Your goal: After locating the line that contains "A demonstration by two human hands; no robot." in the records below, write out exactly that line and each line after it through the one that contains "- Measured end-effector", and nothing else.

*** Opening Given data ***

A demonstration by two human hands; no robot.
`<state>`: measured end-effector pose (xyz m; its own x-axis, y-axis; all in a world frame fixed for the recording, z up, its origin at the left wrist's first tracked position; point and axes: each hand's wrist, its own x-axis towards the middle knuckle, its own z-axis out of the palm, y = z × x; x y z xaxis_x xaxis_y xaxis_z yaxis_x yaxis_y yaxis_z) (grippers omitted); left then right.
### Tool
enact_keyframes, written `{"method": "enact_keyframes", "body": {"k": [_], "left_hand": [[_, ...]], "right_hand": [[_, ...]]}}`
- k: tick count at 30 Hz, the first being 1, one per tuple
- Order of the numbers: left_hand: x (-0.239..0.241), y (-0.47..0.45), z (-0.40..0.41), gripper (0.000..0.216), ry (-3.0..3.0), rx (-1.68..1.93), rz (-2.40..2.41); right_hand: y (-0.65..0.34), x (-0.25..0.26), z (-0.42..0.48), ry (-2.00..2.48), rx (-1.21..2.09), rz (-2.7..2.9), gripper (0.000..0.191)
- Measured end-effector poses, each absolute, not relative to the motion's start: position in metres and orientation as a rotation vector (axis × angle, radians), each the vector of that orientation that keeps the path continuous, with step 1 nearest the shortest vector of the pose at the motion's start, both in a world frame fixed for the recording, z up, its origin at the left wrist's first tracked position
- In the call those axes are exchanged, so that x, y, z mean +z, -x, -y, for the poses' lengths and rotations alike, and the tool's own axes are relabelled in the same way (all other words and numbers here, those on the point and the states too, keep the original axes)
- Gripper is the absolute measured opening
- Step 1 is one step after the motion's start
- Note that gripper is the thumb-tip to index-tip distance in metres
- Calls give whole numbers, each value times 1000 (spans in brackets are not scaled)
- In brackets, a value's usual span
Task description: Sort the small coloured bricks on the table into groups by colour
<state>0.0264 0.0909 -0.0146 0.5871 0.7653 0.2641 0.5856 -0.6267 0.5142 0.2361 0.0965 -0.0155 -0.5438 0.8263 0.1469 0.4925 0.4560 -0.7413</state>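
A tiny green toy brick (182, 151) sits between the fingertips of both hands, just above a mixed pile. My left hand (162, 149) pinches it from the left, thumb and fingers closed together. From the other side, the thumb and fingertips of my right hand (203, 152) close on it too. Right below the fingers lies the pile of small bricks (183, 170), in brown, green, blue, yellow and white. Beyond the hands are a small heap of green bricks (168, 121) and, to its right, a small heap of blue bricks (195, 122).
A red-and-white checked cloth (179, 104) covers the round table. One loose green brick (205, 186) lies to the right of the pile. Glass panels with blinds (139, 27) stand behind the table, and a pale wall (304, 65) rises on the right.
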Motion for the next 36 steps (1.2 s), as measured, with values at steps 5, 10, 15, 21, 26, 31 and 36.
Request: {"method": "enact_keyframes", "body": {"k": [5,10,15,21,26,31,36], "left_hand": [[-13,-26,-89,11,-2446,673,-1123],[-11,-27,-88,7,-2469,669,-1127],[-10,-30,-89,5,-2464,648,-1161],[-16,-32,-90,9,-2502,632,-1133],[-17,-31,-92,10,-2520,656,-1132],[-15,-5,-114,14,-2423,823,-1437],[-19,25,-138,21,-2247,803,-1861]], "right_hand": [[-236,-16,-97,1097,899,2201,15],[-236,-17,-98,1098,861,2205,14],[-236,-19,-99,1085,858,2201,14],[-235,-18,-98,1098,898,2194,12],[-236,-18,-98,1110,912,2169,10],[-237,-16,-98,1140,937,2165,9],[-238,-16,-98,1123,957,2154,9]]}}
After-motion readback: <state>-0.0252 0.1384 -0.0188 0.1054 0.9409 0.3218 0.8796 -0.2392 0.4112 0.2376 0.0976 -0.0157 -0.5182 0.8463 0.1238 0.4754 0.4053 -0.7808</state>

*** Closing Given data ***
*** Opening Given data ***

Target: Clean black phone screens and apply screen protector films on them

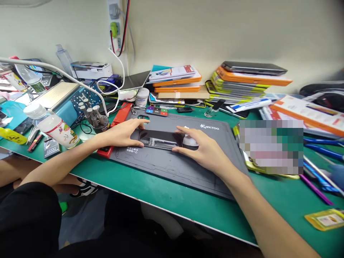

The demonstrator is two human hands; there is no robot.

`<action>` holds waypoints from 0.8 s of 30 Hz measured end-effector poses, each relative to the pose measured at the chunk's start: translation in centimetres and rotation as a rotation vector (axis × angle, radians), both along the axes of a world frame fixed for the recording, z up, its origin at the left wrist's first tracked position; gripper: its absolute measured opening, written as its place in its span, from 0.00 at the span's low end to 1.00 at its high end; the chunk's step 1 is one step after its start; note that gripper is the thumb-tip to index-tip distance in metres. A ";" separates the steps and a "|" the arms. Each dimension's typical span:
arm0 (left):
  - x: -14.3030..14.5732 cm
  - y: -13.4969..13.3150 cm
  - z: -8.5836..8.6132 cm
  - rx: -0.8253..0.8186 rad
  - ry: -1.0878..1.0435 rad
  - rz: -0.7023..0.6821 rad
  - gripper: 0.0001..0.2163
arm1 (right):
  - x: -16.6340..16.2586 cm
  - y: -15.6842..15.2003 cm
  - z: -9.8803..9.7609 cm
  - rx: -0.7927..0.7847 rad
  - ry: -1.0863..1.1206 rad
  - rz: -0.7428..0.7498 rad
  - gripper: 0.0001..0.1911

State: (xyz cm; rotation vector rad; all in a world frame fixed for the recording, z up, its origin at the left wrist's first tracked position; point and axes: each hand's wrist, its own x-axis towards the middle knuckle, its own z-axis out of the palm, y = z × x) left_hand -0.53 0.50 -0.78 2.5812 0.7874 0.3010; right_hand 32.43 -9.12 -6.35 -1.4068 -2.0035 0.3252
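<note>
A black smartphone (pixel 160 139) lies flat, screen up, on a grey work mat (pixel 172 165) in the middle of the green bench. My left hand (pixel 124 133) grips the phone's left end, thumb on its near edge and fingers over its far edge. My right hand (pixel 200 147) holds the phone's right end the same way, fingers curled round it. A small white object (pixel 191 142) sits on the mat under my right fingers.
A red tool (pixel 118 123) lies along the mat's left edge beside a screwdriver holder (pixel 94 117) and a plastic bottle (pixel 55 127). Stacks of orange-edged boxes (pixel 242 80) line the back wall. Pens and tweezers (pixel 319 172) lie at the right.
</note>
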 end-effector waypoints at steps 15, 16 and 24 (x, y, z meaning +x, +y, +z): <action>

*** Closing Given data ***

Output of the exercise:
A demonstration by two human hands; no robot.
`<state>`: measured end-effector pose (xyz m; its own x-axis, y-axis; all in a world frame fixed for the recording, z up, its origin at the left wrist's first tracked position; point and axes: each hand's wrist, its own x-axis towards the middle knuckle, its own z-axis out of the palm, y = z × x; x y z xaxis_x xaxis_y xaxis_z yaxis_x yaxis_y yaxis_z) (grippers omitted); left then right.
### Tool
enact_keyframes, written `{"method": "enact_keyframes", "body": {"k": [_], "left_hand": [[_, ...]], "right_hand": [[_, ...]]}}`
- k: tick count at 30 Hz, the first being 1, one per tuple
- Order of the numbers: left_hand: x (-0.239..0.241), y (-0.47..0.45), z (-0.40..0.41), gripper (0.000..0.216), ry (-3.0..3.0), rx (-1.68..1.93), rz (-2.40..2.41); right_hand: y (-0.65..0.34), x (-0.25..0.26), z (-0.42..0.48), ry (-2.00..2.48), rx (-1.21..2.09), rz (-2.7..2.9), gripper (0.000..0.191)
- Measured end-effector poses, each absolute, not relative to the motion's start: position in metres and orientation as a rotation vector (axis × angle, radians), each the vector of that orientation that keeps the path continuous, with step 1 nearest the shortest vector of the pose at the motion's start, both in a world frame fixed for the recording, z up, its origin at the left wrist's first tracked position

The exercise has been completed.